This question was asked in my linear algebra quiz previous year exam and I was unable to solve it.
Let V be an inner ( in question it's written integer , but i think he means inner) product space and S be a subset of V. Let $\bar S$denote the closure of S in V with respect to topology induced by the metric given by inner product. Which of the following statements are true?
A $ S $=$ (S^{\bot})^{\bot}$
B $ \overline S$= $(S^{\perp})^{\perp}$
C $\overline {\text{span}(S)}$=$(S^{\bot})^{\bot}$
D $ S^{\bot} $=$ ((S^{\bot})^{\bot})^{\bot}$
I was completely blank on how can I approach this problem although I have studied linear algebra carefully. Can you please tell on how I should approach the problem .
Edit : I tried It again . I marked A ,D but answer is C,D. If A is false I don't see why D must be true. So, I think I am missing some concepts.
Best Answer
Recall that $S^\perp$ is defined as the set of all vectors in $V$ which are orthogonal to every vector in $S$.
In case $S$ is a singleton, say $S=\{s\}$, then we have $$ S^\perp = \{x\in V: \langle x, s\rangle =0\}, $$ so $S^\perp$ coincides with the null space of the continuous linear functional $$ x\in V \mapsto \langle x, s\rangle , $$ and for that reason $S^\perp$ is obviously a CLS (closed linear subspace).
For a general set $S$, one clearly has that $$ S^\perp = \bigcap_{x\in S} \{s\}^\perp, $$ so $S^\perp$ is the intersection of a family of CLS's, and hence itself a CLS.
Notice that the right-hand-side of (A), (B), (C) and (D) all refer to the "perp" of something, so are all CLS's.
Since the left-hand-side of (A) and (B) may or may not represent a CLS, then they can't always be true.
Point (C) is true. To see why, first notice that $$ S\subseteq (S^\perp)^\perp \tag 1 $$ for a pretty elementary reason (which nevertheless sounds a bit like a tongue-twister): every vector in $S$ is orthogonal to anything that is orthogonal to every vector in $S$.
We then see that (1) states that $S$ is contained in a CLS, and since $\overline{\text{span}}(S)$ is the smallest CLS containing $S$, it follows that $$ \overline{\text{span}}(S)\subseteq (S^\perp)^\perp $$
To prove the converse inclusion, pick any vector $x$ in $(S^\perp)^\perp$. A well known result about Hilbert spaces (which requires that $V$ be complete, and hence we need to assume it here) states that $x$ may be written as $$ x=u+v, $$ where $u$ is perpendicular to $\overline{\text{span}}(S)$, and $v$ velongs to $\overline{\text{span}}(S)$.

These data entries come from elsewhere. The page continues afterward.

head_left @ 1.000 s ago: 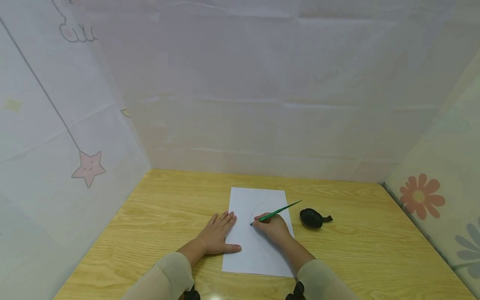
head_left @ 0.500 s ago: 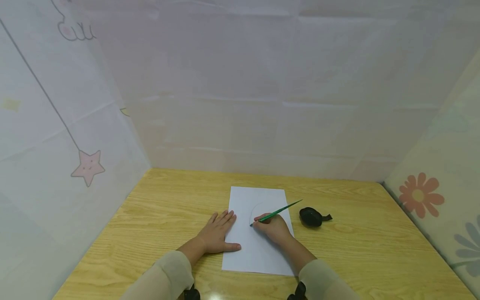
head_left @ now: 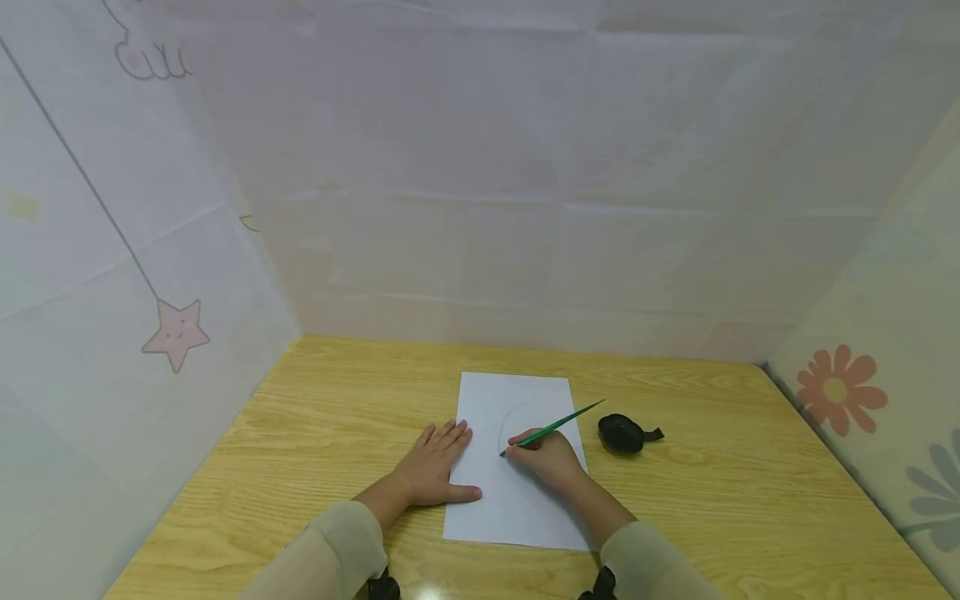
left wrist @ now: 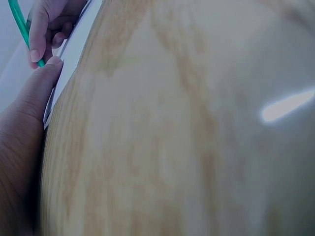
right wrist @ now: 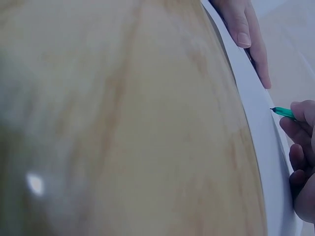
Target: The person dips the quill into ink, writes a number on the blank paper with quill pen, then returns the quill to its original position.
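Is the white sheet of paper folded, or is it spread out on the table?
Spread out: the white sheet shows as one rectangle with no visible fold, and the left hand rests across its left edge.

Sheet [head_left: 513, 517]: paper, smooth, matt. Pen [head_left: 561, 422]: plastic-looking, smooth. Counter [head_left: 330, 417]: wood-grained, glossy. Sleeves [head_left: 341, 542]: cloth, matt. Backdrop [head_left: 450, 150]: creased.

The left arm [head_left: 326, 546] and right arm [head_left: 648, 554] extend forward and converge. The left hand [head_left: 433, 473] lies palm down, fingers straight and slightly spread, thumb pointing inward. The right hand [head_left: 551, 460] is curled, thumb and fingers in a pinch. The hands are apart.
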`<action>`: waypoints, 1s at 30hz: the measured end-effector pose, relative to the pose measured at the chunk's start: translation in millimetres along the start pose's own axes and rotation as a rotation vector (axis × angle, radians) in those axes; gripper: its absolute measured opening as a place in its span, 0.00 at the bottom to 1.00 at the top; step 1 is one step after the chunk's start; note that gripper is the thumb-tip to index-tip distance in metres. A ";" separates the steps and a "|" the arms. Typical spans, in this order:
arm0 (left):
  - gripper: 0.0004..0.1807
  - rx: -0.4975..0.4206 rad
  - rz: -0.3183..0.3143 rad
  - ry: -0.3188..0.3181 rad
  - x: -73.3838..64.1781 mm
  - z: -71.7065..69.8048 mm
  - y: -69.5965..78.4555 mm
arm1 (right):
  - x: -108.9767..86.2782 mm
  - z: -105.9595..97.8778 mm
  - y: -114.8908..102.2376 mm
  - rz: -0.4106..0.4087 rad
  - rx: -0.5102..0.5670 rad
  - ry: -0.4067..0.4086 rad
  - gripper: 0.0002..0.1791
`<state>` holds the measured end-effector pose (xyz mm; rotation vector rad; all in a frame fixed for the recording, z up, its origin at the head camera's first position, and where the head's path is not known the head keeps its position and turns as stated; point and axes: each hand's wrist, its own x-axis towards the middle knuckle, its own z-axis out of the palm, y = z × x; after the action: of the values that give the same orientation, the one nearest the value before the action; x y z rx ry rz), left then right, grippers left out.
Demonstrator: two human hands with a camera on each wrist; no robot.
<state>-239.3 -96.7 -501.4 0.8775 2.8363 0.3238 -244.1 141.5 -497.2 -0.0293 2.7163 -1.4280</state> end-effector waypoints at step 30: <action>0.55 -0.009 0.003 0.000 -2.2 -4.1 2.8 | -9.1 -5.8 3.7 -0.005 0.001 -0.049 0.08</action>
<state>-236.8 -96.3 -496.6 0.8797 2.8321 0.3366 -235.4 148.8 -496.5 -0.0696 2.6783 -1.4103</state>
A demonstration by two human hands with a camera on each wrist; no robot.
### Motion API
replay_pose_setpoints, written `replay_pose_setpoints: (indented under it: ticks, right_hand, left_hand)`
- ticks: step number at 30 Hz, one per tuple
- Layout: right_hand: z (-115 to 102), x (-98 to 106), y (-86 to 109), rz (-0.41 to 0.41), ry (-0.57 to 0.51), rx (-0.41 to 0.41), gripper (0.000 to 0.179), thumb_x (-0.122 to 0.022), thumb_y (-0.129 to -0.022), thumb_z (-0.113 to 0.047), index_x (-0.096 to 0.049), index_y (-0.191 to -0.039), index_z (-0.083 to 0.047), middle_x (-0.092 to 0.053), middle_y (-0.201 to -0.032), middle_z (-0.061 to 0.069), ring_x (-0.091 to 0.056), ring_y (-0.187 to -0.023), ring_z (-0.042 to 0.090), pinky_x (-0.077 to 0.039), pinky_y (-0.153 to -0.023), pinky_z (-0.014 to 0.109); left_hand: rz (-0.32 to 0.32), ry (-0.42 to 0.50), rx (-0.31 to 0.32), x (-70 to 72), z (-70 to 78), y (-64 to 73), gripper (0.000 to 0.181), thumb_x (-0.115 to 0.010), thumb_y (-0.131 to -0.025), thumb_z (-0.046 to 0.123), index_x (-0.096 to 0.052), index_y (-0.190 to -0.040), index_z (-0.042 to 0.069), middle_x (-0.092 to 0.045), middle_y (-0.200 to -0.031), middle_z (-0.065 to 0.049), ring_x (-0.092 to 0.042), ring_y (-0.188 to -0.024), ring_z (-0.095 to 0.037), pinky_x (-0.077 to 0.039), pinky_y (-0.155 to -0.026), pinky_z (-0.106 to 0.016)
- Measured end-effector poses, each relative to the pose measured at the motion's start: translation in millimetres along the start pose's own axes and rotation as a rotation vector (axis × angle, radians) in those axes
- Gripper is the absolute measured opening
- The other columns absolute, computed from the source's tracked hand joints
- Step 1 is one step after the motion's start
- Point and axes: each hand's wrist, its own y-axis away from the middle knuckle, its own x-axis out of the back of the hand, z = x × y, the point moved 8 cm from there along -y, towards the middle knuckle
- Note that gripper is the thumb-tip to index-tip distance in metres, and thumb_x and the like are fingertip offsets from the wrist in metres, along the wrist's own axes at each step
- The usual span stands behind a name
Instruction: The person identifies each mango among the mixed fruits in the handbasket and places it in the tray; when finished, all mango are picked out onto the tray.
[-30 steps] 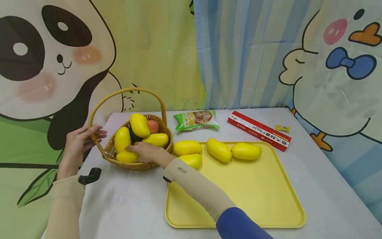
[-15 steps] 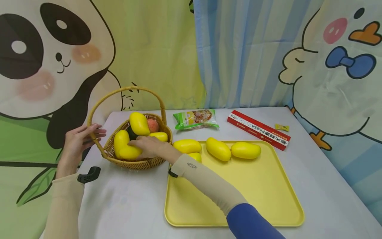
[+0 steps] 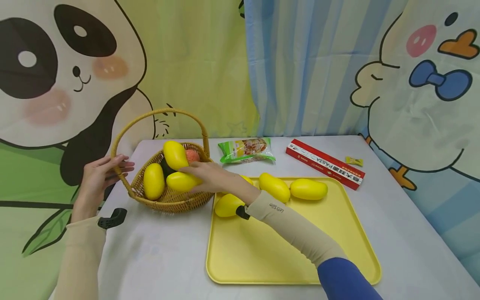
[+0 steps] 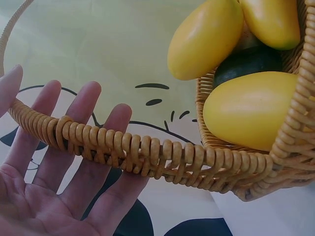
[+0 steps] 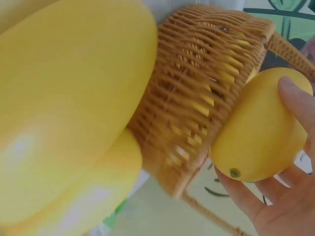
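Observation:
In the head view, my right hand [image 3: 217, 177] grips a yellow mango [image 3: 183, 182] above the near right rim of a wicker basket [image 3: 174, 204]. The right wrist view shows this mango [image 5: 261, 125] between thumb and fingers. My left hand [image 3: 95, 179] holds the basket's handle low on its left side; in the left wrist view the fingers lie behind the handle [image 4: 113, 145] with the thumb in front. Inside the basket are a mango [image 3: 153, 182] at the left, another mango [image 3: 175, 155] at the back, a reddish round fruit [image 3: 192, 156] and a partly hidden dark green one [image 4: 248, 64].
A yellow tray [image 3: 285, 250] lies right of the basket, with several mangoes along its far and left edges, one mango [image 3: 226, 205] partly behind the right wrist. Behind it are a green-and-clear food packet [image 3: 247, 151], a red pasta box [image 3: 325, 163] and a small yellow packet [image 3: 354, 161].
My right hand has taken the near mango from inside the basket and moved it up and right to the rim. My left hand has stayed at the handle.

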Motion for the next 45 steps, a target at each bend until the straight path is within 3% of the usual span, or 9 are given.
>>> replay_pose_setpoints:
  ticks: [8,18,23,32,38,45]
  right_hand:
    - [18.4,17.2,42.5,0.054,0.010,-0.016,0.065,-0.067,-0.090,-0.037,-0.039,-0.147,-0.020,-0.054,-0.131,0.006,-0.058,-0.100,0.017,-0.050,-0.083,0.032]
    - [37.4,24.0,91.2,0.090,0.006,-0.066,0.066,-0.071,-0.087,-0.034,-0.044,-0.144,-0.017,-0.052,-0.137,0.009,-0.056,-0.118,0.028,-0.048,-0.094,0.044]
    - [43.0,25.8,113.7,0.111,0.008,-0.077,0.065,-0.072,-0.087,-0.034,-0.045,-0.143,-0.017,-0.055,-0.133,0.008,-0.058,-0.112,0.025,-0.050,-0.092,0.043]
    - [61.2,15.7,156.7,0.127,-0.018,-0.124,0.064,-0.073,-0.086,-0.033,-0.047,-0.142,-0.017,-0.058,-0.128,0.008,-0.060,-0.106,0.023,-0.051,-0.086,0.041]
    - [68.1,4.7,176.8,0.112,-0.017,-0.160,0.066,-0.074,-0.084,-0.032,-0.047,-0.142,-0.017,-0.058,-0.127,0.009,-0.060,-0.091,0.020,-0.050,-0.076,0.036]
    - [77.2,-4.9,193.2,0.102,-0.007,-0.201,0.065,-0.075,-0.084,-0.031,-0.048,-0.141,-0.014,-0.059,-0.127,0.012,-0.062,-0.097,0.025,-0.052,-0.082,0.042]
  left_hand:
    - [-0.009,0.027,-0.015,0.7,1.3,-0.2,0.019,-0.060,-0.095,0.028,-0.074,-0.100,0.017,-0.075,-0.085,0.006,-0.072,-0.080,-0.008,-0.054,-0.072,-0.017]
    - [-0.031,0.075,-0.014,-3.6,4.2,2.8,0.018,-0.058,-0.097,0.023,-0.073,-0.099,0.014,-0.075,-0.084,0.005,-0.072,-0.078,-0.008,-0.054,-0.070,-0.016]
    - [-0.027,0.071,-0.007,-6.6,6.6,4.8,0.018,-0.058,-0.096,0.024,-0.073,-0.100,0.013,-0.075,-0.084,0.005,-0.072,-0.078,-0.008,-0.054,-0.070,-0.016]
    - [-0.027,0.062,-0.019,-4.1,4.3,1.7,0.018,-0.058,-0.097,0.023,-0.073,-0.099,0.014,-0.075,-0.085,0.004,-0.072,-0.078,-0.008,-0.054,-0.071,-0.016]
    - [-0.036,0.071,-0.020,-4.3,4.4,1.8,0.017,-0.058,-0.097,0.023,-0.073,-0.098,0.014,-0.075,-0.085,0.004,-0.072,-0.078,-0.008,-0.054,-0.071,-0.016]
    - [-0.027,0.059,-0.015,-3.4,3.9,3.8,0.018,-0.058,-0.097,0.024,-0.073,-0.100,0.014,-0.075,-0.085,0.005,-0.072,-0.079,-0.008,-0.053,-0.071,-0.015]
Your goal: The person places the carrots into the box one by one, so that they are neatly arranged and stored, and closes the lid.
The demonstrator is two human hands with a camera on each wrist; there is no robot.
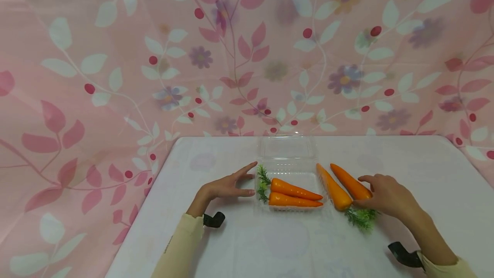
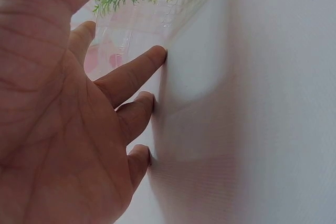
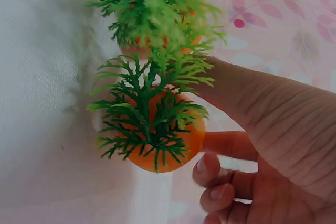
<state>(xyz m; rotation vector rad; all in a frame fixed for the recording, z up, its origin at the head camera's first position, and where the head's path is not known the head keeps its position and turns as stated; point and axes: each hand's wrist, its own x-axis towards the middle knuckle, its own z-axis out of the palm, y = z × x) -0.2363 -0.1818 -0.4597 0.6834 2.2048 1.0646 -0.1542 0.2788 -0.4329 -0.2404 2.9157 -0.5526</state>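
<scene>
Forming the backdrop, a floral cloth [image 1: 270,61] rises behind a white table [image 1: 235,243], on which stands a clear box [image 1: 302,179] with its lid [image 1: 287,147] opened toward the far side. The left hand [image 1: 227,185] has its fingers spread wide at the box's left wall, contact uncertain; the right hand [image 1: 390,196] pinches the outer carrot [image 1: 350,182] between thumb and index finger. The inner carrot [image 1: 335,188] lies between that one and the box, and two carrots [image 1: 292,189] lie side by side inside, tips rightward. Green fronds [image 1: 362,219] crown the thick ends.
</scene>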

Notice that, in particular, $u$ is perpendicular to every vector of $S$, and hence $u\in S^\perp$.
On the other hand, since both $x$ and $v$ lie in $(S^\perp)^\perp$, we conclude that $u=x-v\in (S^\perp)^\perp$.
This implies that $u\in (S^\perp)^\perp \cap S^\perp$, so $u$ is perpendicular to itself, whence $u=0$ and then $$ x = u+v = v\in \overline{\text{span}}(S). $$ This concludes the proof of (C).
Regarding point (D) it is true even if $V$ is not complete. It is a consequence of the following much more general result:
Lemma. Let $V$ be any set (e.g. the inner-product space of interest here) and let $\lozenge$ be a symmetric relation on $V$ (e.g. $x\mathrel{\lozenge} y \Leftrightarrow x\perp y$). For each subset $S\subseteq V$ define $$ S^\lozenge = \{x\in V: x\mathrel{\lozenge} s, \text{ for all $s$ in S} \}. $$ Then $$ S^\lozenge = ((S^\lozenge)^\lozenge)^\lozenge, $$ for any $S$.
Proof. The tongue-twister above immediately implies that $$ S\subseteq (S^\lozenge)^\lozenge. \tag 2 $$ Plugging in $S^\lozenge$ in place of $S$ in (2), we get $S^\lozenge \subseteq ((S^\lozenge)^\lozenge)^\lozenge$.
Next observe that $$ S_1\subseteq S_2 \Rightarrow S_2^\lozenge\subseteq S_1^\lozenge, $$ and if this is applied to (2), we get $ ((S^\lozenge)^\lozenge)^\lozenge\subseteq S^\lozenge. $ QED
An interesting Corollary, in a totally distinct area of Math is:
Corollary. Given a ring $R$ and any subset $S\subseteq R$, define the commutant of $S$, denoted $S'$, to be the set formed by the elements of $R$ which commute with every element of $S$. Then $S'''=S'$.